Violation par la France de la CEDH pour avoir condamné une militante Femen pour exhibition sexuelle.

, par Valérie Marchand

Les juges ont estimé que sa protestation seins nus dans une église au sujet de l’avortement relève du "débat public sur les droits des femmes".

Les faits : Le 20 décembre 2013, Eloïse Bouton se rend dans l’église de la Madeleine à Paris, en dehors de tout office religieux, « en se présentant devant l’autel, la poitrine dénudée et le corps couvert de slogans », rappelle la CEDH.
Puis elle « mima, à l’aide d’un morceau de foie-de-bœuf, un avortement. Sa performance fut brève et elle quitta les lieux à l’invitation du maître de chapelle présent. Cette action fut médiatisée, une dizaine de journalistes étant présents ». Après une plainte du curé de la paroisse, elle fut condamnée à un mois de prison avec sursis, peine confirmée en appel et en cassation.

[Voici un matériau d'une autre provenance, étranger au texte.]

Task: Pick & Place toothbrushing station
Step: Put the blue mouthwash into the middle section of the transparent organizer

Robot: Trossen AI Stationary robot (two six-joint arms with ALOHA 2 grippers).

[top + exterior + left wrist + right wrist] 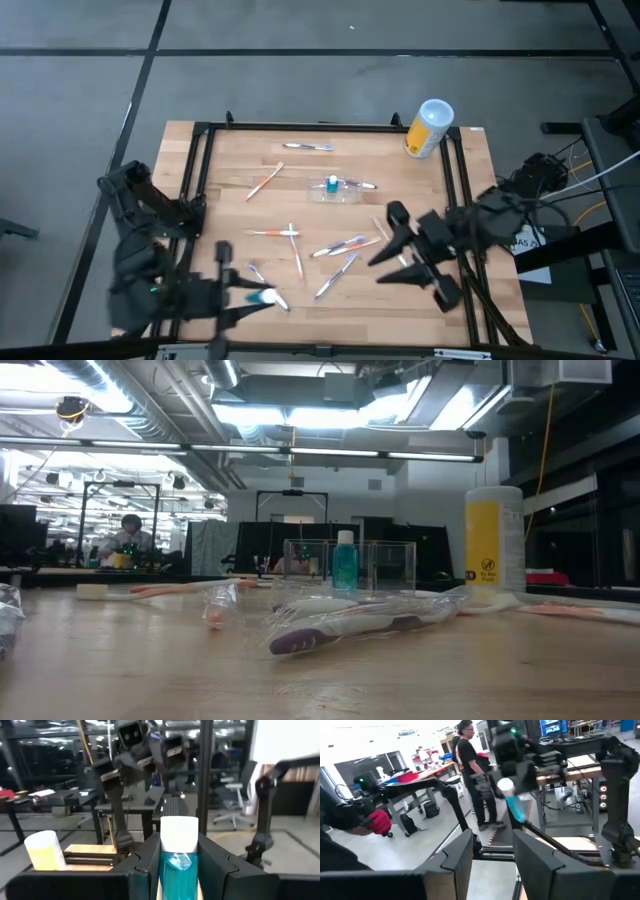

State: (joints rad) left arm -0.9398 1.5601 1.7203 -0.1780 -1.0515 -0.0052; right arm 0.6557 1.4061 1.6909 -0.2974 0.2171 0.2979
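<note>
Risks, biggest item first. Table [230, 160] is cluttered, so any low sweep toward the toothbrushing station [338, 192] at its centre drags junk along. Yellow canister [429, 128] stands well beyond the station on the right arm's side; a wide swing could tip it. The station is clear, light and looks easy to crush or skid. It already carries a small teal bottle [344, 560], which may topple out if I tilt it. My left gripper [255, 293] sits near-side of the station, clenched on a teal bottle with white cap [176, 855]. Grip is on the body, cap free, and it could slip if I jerk. My right gripper [392, 250] hovers near-side too, fingers apart, holding nothing. Loose toothbrushes [340, 246] lie between it and the station, so they're likely to snag or get pinched on approach.
</note>
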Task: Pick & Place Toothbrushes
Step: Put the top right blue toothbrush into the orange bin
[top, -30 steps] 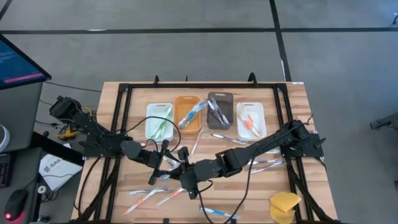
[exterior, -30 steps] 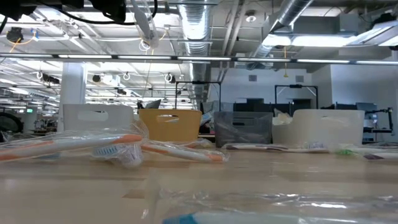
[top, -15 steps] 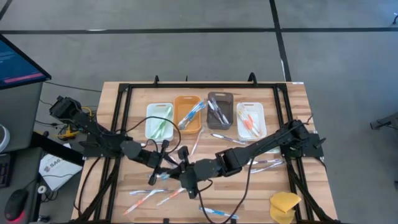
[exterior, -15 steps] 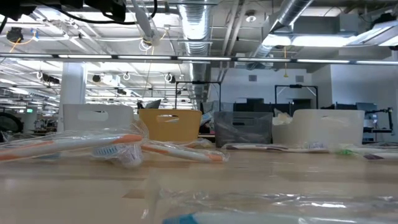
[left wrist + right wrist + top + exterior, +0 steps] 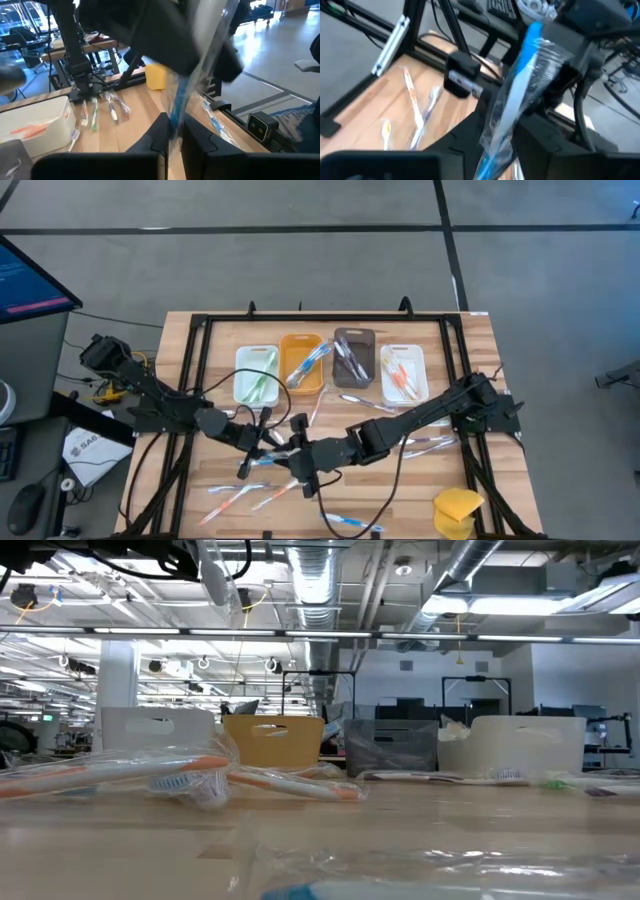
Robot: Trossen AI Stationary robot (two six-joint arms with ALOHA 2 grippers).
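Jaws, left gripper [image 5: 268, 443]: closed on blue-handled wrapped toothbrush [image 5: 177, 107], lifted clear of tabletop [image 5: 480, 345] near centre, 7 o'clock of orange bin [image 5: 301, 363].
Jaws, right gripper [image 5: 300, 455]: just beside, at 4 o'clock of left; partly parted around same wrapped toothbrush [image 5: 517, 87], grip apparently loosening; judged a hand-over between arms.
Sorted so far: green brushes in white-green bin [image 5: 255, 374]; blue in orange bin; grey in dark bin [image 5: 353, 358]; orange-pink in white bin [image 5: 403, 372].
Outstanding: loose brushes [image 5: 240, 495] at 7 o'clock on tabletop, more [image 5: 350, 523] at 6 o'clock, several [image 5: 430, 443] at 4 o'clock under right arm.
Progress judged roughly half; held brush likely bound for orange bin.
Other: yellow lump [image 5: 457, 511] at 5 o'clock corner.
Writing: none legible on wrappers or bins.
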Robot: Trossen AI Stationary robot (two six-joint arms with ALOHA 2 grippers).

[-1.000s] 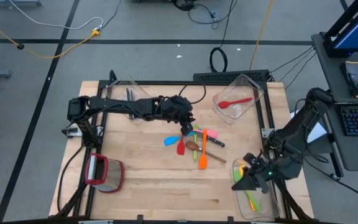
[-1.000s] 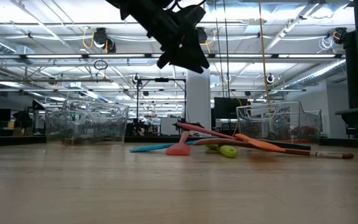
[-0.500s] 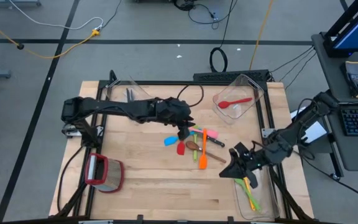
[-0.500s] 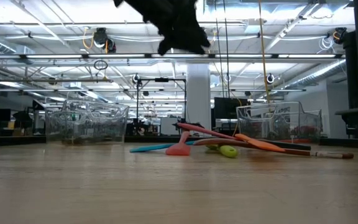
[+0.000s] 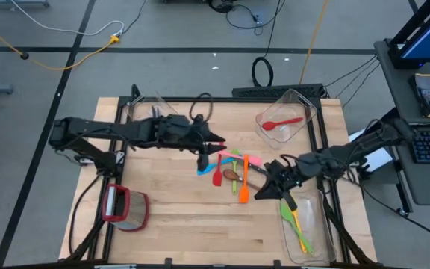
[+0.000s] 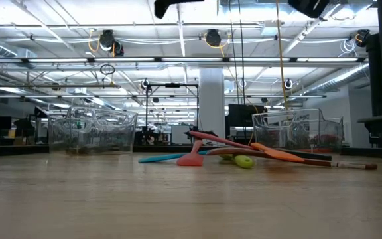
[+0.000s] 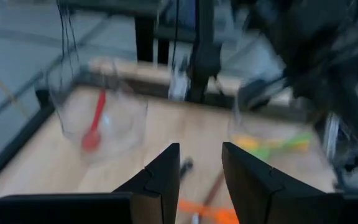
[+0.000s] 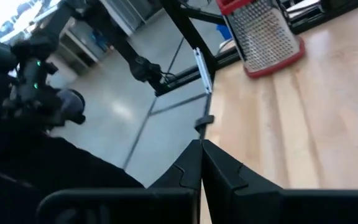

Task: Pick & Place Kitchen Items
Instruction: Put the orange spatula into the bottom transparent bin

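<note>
In the low view, both arms are showing only as dark scraps cut by the top edge. The utensil pile (image 6: pixel 244 154) is overlapping, hiding single pieces.

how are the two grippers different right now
The left gripper has a gap between its fingers and holds nothing; the right gripper is shut, fingers pressed together. In the high view, the left gripper hangs at the left edge of the utensil pile, while the right gripper hangs off the pile's right side. Both are empty.
</note>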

Les juges de la Cour EDH ont rappelé tout d’abord qu’une peine de prison infligée dans le cadre d’un débat politique ou d’intérêt général n’est compatible avec la liberté d’expression […] que dans des circonstances exceptionnelles, par exemple, la diffusion d’un discours de haine ou d’incitation à la violence. En l’espèce, l’action de la requérante […] avait pour seul objectif de contribuer au débat public sur les droits des femmes ».

Lire l’analyse que fait Roseline Letteron de cet arrêt de la Cour EDH sur son blog : "Femen : L’expression par l’exhibition"


A lire sur le même thème, l’article de Roseline Letteron (Comment rhabiller une Femen ? , à propos de l’arrêt rendu le 26 février 2020 par la Cour de cassation.

Mme Z. Y. s’était présentée dans la salle rassemblant les statues de cire de plusieurs chefs d’Etat du musée Grévin, et avait dénudé sa poitrine, laissant apparaître l’inscription "Kill Putin" ; elle avait ensuite fait tomber la statue du président russe, dans laquelle elle a planté un pieu métallique en déclarant "Fuck Dictator". Mme Z. Y. s’était prévalue de son appartenance au mouvement Femen pour affirmer que son geste avait une finalité de protestation politique.

 En octobre 2014, elle a été condamnée par le tribunal correctionnel de Paris, pour dégradation volontaire du bien d’autrui et exhibition sexuelle.
 La Cour d’appel de Paris, le 12 janvier 2017, a confirmé l’amende de 600 € infligée à Mme Z.Y. pour le dommage causé à la statue de V. Poutine.
En revanche, elle a relaxé l’intéressée du chef d’exhibition sexuelle.
Pour la Cour, le délit d’exhibition sexuelle ne saurait être constitué "en dehors de tout élément intentionnel de nature sexuelle". Il n’y a donc pas lieu de condamner Mme Z. Y. pour"l’utilisation de sa poitrine dénudée (...) à des fins de manifestation d’une expression en dehors de toute connotation sexuelle". La cour d’appel a estimé que l’intention de la Femen, dénuée de toute connotation sexuelle, devait être appréciée comme la manifestation d’une opinion
politique, protégée par l’article 10 de la Convention européenne des droits de l’homme.

 Pourvoi en cassation

La Cour de cassation, dans sa décision du 10 janvier 2018, avait rappelé que les motifs de l’exhibition ne constituent pas un élément constitutif de l’infraction.

Il y a donc eu cassation et renvoi à la Cour d’Appel, qui a rendu une décision identique à celle de 2017, suscitant un nouveau pourvoi.

 La décision de la cour de cassation du 26 février 2020
Pour les juges, les faits demeurent constitutifs du délit d’exhibition
sexuelle, mais l’incrimination est considérée comme "une ingérence disproportionnée dans l’exercice de la liberté d’expression".
La Cour confirme la relaxe prononcée par la Cour d’appel, adoptant ainsi une position radicalement différente de celle adoptée en janvier 2018, même si elle maintient qu’il y a bien eu exhibition sexuelle.
La Cour de cassation a préféré ne pas prendre le risque d’une condamnation par la Cour EDH.
La décision du 26 février 2020 permettait ainsi d’éviter une saisine de la CEDH ....qui aurait donné lieu à une condamnation de la France, comme cela a été le cas le 13 octobre.